The days when he hears next to nothing from his best friend, Mark throws himself into his schoolwork. His programming assignment’s due soon and he really should start working on that essay for communication but properly managing his workload has never been one of Mark’s strong suits.

All in all, he thinks he’s holding it together fairly well, and only breaks out crying twice. Once over his thermodynamics homework. Once when Jeno comes to sleep over and puts on one of Donghyuck’s favourite movies.

  
  


He goes to a frat boy party once. Doesn’t really know why. Mark hates crowds and Donghyuck’s not even there, so really. What’s the point? But Jaemin looks at him like a kicked puppy and Jeno argues he needs to get out once in a while, so he complies.

There, he meets Yukhei, who goes by Lucas.

Lucas has wide eyes and an innocent smile. They dance, they kiss and Mark enjoys himself, but when Lucas invites him to go to his room, a picture of Donghyuck flashes through his mind. Mark excuses himself and looks for Jeno and Jaemin to tell them he’s leaving.

  
  


Jeno tries to talk to him. Punch some sense into his head, but Mark’s been playing this game for too long and giving it up doesn’t seem possible.

“Just talk to him,” Jeno pleads after a series of yells and insults. Mark makes a mental note to apologize to Taeyong, his neighbour next door, the next time he sees him. “You don’t know everything, I’m sure it’ll turn out fine, if you just _tell_ him, Mark.”

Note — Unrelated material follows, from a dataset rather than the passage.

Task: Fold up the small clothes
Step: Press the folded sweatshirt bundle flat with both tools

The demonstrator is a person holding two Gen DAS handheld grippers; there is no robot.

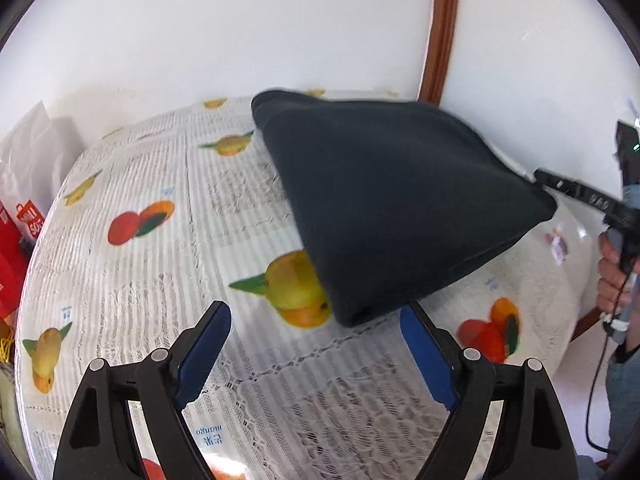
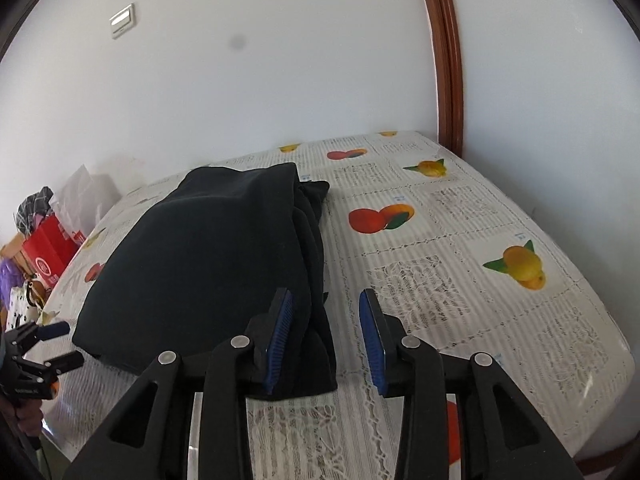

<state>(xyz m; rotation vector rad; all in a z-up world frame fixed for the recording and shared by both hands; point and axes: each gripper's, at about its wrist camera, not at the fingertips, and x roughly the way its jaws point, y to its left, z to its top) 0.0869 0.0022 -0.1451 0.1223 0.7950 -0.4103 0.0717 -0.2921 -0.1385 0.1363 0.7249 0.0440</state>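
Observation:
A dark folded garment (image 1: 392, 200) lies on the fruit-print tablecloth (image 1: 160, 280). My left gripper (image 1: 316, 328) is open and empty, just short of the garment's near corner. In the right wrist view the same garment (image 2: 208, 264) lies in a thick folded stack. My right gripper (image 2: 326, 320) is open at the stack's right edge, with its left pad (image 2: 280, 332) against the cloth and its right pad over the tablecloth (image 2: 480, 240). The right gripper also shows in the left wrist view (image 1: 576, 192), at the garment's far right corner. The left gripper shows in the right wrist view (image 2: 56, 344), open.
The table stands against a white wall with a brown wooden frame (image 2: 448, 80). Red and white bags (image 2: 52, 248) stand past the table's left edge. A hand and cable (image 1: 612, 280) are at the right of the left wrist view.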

Mark turns away, tired of this argument, of his feelings, of the world and the universe. “I know he likes me,” he whispers. “Or _liked_. Not that it matters now. He’s happy Jeno and I’m not a homewrecker.”

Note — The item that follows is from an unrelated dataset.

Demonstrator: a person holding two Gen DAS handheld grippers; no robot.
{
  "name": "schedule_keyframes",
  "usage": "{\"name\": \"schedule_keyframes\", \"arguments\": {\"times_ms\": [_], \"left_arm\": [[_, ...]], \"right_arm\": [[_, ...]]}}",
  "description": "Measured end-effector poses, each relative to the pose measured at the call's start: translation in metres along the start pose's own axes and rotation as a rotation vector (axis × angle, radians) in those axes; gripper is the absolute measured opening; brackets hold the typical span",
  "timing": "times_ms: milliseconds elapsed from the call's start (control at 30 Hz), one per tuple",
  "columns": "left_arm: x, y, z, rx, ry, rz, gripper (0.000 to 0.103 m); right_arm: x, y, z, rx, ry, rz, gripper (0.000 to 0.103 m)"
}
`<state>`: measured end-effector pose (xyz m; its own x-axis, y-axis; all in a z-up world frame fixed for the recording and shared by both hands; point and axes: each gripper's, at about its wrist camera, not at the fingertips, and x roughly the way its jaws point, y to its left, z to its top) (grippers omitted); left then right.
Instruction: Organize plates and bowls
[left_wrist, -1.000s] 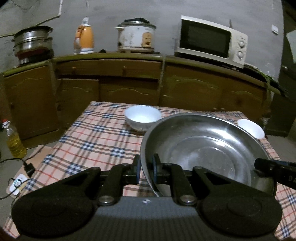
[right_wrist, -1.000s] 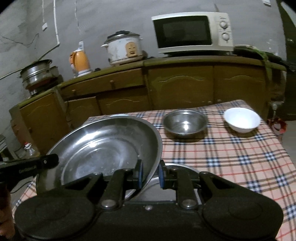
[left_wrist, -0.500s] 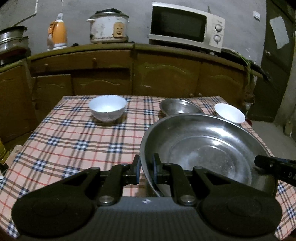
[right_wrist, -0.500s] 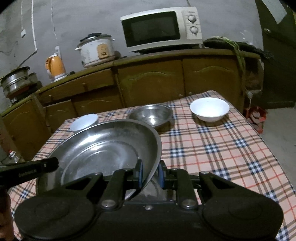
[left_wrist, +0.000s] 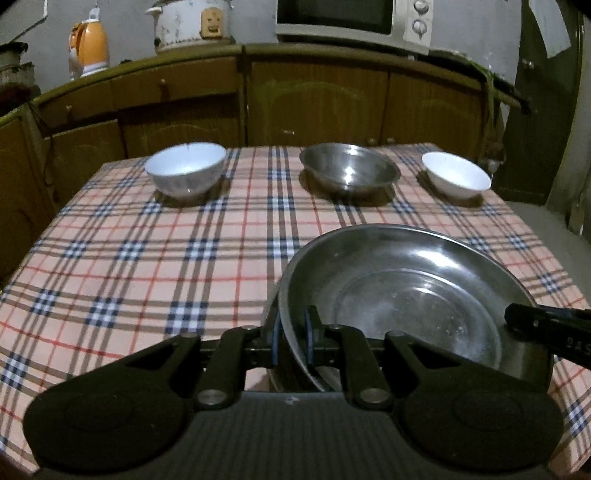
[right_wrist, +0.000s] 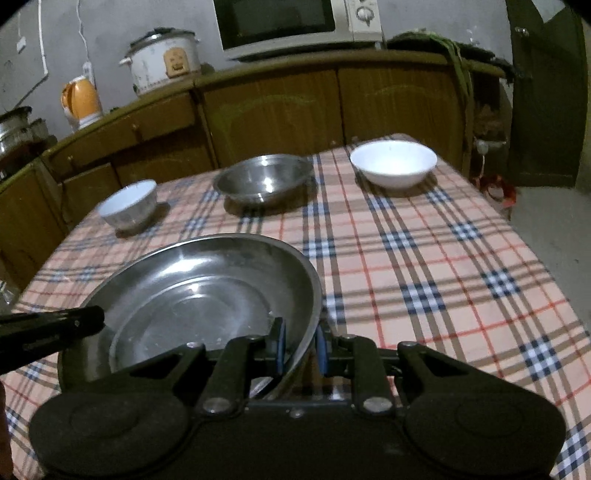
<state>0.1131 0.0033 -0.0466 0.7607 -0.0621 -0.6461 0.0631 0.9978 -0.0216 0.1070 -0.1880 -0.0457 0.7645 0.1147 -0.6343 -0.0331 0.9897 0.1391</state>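
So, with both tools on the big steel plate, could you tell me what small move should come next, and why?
Probably lower the big steel plate flat onto the tablecloth. The left tool and right tool each clamp its rim on opposite sides, and the cloth near it looks bare; the three bowls sit along the far edge.

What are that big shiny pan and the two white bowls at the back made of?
The large round silver pan looks like stainless steel: grey, mirror-like glints. The left white bowl and right white bowl look like glazed ceramic, smooth and glossy, though melamine is possible.
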Motion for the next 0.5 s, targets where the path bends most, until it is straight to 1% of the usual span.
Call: {"name": "schedule_keyframes", "arguments": {"times_ms": [300, 500], "left_arm": [[0.016, 0.0, -0.008, 0.013, 0.026, 0.007, 0.015], [0.021, 0.001, -0.012, 0.023, 0.019, 0.02, 0.017]], "right_arm": [[0.017, 0.0, -0.01, -0.02, 0.025, -0.016, 0.023], [0.025, 0.005, -0.012, -0.043, 0.027, -0.021, 0.024]]}}
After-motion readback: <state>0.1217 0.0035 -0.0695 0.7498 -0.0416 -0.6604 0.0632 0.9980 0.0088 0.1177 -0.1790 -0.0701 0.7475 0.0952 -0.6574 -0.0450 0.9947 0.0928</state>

“What do you mean, you know?” Jeno asks, eyes wide open in shock.

Mark frowns. “I’m not stupid nor am I blind.”

“Then why?”

He doesn’t want to talk about it. Doesn’t think he owes Jeno an explanation but the latter will push until Mark spills anyway, so he sits down and decides to get it over with.

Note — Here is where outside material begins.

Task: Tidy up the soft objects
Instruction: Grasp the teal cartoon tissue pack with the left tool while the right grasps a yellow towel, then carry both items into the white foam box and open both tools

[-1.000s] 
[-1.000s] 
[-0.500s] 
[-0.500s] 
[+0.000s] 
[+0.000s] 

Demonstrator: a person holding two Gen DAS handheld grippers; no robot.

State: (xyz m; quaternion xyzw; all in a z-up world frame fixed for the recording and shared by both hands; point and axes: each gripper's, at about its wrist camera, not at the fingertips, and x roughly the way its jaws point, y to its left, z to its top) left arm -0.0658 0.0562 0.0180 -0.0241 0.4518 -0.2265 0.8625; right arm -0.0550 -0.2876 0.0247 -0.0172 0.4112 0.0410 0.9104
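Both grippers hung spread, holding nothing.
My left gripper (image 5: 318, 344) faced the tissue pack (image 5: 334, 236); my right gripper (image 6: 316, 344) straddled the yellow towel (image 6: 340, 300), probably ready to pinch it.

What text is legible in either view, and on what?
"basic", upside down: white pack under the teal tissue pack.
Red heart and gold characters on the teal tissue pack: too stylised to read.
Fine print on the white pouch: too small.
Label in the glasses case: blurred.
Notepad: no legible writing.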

“Who’s to say we’d even work out?”

Mark is an overthinker He knows it’s a bad trait and he promises he’s working on it but it’s not easy to shake the crippling anxiety that comes with change. 

It feels like his life has been changing ever since he went on stage during his graduation ceremony senior year. Summer break, usually spent breaking all sorts of rules with Donghyuck, was filled with university preparations, and moving boxes. The first week on campus was full of new people and new places and everything about it, from finding his first lecture room to choosing what bread to buy in the unfamiliar bakery was terrifying. Despite the painful knot in his stomach, Mark managed. His nerves calmed down as he slowly found a new routine. Got to know a few of his classmates and joined a study group. Things were looking good, even though it was new and Mark longed for small classrooms and laugh filled lunch breaks with Donghyuck. Mark was used to his new life, even if it wasn’t what he wanted. And Donghyuck attended the same university only a year later, so he couldn’t complain.

Life was all about changes and moving forward. Mark was in the _best years of his life_ , as everyone called their college time.

He knows it’s about as reasonable as feeling like you’re on the wrong bus after checking the number three times, but it’s rooted so deep in his mind that he even if he cuts the tree and burns the roots, it’ll grow back twice as fast and push him into another spiral of self-doubt.

Relationships are messy. He’s seen people come together and break up, leaving both parties heartbroken and often disappearing from each other’s lives. Mark couldn’t risk that with Donghyuck. He tells Jeno as much.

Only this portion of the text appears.